WHAT IS BEING ASKED → The data must be returned exactly. No line may be left out.

>>>

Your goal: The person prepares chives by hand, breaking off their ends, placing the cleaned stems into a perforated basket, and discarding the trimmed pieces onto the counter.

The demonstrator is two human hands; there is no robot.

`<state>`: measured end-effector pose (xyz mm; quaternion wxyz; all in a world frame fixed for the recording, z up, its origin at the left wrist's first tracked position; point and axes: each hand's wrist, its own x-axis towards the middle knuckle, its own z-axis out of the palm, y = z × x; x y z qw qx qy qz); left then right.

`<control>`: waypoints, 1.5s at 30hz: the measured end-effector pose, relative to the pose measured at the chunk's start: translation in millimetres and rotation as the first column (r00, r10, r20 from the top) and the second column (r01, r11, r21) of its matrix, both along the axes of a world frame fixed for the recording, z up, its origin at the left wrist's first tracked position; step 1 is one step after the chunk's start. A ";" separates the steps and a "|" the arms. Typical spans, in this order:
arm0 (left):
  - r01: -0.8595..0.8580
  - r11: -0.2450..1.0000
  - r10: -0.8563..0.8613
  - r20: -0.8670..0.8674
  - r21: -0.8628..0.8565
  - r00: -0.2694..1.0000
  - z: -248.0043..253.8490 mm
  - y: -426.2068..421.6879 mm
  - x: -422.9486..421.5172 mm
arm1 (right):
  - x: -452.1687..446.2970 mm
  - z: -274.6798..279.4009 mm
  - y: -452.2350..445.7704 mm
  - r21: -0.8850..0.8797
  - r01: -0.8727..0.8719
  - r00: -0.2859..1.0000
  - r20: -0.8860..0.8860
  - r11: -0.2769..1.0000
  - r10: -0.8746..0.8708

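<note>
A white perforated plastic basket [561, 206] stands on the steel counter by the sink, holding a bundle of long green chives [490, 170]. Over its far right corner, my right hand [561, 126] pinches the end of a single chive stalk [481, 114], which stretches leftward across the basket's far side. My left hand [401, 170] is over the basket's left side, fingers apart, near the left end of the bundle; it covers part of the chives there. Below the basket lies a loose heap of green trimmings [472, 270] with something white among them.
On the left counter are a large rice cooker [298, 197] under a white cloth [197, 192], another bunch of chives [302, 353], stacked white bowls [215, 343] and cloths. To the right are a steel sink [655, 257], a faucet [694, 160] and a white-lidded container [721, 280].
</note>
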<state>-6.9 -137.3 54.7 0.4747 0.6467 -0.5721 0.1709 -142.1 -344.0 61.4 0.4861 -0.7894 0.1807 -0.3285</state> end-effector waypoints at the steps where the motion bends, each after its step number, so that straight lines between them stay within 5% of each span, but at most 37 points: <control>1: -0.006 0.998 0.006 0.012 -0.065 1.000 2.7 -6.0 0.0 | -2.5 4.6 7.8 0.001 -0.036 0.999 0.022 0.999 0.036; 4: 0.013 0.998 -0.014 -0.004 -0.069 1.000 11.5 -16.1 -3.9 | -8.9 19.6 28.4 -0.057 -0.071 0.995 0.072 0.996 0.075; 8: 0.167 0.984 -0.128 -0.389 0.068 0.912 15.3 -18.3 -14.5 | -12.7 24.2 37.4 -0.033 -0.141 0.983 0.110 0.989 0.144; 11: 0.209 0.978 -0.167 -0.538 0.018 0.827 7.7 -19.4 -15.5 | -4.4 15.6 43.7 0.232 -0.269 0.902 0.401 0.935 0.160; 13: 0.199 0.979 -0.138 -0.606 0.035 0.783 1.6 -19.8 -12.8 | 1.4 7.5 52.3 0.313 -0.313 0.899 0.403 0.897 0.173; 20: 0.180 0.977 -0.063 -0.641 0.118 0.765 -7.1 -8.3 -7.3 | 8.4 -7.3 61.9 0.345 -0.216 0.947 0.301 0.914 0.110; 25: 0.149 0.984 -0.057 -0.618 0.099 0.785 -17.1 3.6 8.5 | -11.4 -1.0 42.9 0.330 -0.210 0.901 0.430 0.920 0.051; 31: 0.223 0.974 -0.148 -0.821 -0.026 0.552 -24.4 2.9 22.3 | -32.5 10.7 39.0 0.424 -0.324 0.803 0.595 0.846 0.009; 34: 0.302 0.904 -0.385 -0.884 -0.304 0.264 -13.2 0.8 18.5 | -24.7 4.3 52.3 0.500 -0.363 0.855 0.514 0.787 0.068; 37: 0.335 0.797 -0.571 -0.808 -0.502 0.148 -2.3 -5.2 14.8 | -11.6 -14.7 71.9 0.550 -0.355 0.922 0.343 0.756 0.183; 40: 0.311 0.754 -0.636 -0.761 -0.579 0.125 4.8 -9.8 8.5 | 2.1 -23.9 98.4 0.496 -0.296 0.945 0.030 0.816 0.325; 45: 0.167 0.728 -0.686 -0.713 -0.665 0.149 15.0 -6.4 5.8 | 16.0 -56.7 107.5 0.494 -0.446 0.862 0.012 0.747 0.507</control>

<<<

ANSWER FOR THIS EXERCISE →
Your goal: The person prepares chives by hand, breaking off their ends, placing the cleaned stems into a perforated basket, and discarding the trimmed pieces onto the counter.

The demonstrator is two human hands; there is no robot.

`<state>`: measured end-effector pose (xyz mm; quaternion wxyz; all in a world frame fixed for the recording, z up, its origin at the left wrist's first tracked position; point and axes: each hand's wrist, its own x-axis towards the middle knuckle, its own z-axis out of the palm, y = z × x; x y z qw qx qy qz); left then right.

`<control>`: waypoints, 1.5s at 30hz: the measured end-effector pose, relative to the pose measured at the chunk's start: translation in millimetres and rotation as the first column (r00, r10, r20 from the top) and the second column (r01, r11, r21) of its matrix, both along the axes of a world frame fixed for the recording, z up, its origin at the left wrist's first tracked position; step 1 is one step after the chunk's start. A ";" separates the steps and a "|" the arms. Typical spans, in this order:
arm0 (left):
  - r01: -0.8595..0.8580
  - r11: -0.2450..1.0000
  - r10: -0.8563..0.8613
  - r20: -0.8670..0.8674
  - r21: -0.8628..0.8565
  - r00: -0.2694..1.0000
  - z: -248.0043..253.8490 mm
  - y: -426.2068..421.6879 mm
  - x: -422.9486..421.5172 mm
arm1 (right):
  - x: -452.1687..446.2970 mm
  - z: -274.6798..279.4009 mm
  - y: -452.2350..445.7704 mm
  - r21: -0.8850..0.8797
  - r01: -0.8727..0.8719
  - r00: -0.2859..1.0000
  - r20: -0.8860..0.8860
  - r11: -0.2769..1.0000
  - r10: -0.8746..0.8708

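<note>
A white perforated plastic basket [561, 206] stands on the steel counter by the sink, holding a bundle of long green chives [490, 170]. Over its far right corner, my right hand [561, 126] pinches the end of a single chive stalk [481, 114], which stretches leftward across the basket's far side. My left hand [401, 170] is over the basket's left side, fingers apart, near the left end of the bundle; it covers part of the chives there. Below the basket lies a loose heap of green trimmings [472, 270] with something white among them.
On the left counter are a large rice cooker [298, 197] under a white cloth [197, 192], another bunch of chives [302, 353], stacked white bowls [215, 343] and cloths. To the right are a steel sink [655, 257], a faucet [694, 160] and a white-lidded container [721, 280].
</note>
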<state>-6.9 -137.3 54.7 0.4747 0.6467 -0.5721 0.1709 -142.1 -344.0 61.4 0.4861 -0.7894 0.1807 -0.3285</state> end-effector waypoints at the steps where the motion bends, each after its step number, so that straight lines between them stay within 5% of each span, but at most 37 points: <control>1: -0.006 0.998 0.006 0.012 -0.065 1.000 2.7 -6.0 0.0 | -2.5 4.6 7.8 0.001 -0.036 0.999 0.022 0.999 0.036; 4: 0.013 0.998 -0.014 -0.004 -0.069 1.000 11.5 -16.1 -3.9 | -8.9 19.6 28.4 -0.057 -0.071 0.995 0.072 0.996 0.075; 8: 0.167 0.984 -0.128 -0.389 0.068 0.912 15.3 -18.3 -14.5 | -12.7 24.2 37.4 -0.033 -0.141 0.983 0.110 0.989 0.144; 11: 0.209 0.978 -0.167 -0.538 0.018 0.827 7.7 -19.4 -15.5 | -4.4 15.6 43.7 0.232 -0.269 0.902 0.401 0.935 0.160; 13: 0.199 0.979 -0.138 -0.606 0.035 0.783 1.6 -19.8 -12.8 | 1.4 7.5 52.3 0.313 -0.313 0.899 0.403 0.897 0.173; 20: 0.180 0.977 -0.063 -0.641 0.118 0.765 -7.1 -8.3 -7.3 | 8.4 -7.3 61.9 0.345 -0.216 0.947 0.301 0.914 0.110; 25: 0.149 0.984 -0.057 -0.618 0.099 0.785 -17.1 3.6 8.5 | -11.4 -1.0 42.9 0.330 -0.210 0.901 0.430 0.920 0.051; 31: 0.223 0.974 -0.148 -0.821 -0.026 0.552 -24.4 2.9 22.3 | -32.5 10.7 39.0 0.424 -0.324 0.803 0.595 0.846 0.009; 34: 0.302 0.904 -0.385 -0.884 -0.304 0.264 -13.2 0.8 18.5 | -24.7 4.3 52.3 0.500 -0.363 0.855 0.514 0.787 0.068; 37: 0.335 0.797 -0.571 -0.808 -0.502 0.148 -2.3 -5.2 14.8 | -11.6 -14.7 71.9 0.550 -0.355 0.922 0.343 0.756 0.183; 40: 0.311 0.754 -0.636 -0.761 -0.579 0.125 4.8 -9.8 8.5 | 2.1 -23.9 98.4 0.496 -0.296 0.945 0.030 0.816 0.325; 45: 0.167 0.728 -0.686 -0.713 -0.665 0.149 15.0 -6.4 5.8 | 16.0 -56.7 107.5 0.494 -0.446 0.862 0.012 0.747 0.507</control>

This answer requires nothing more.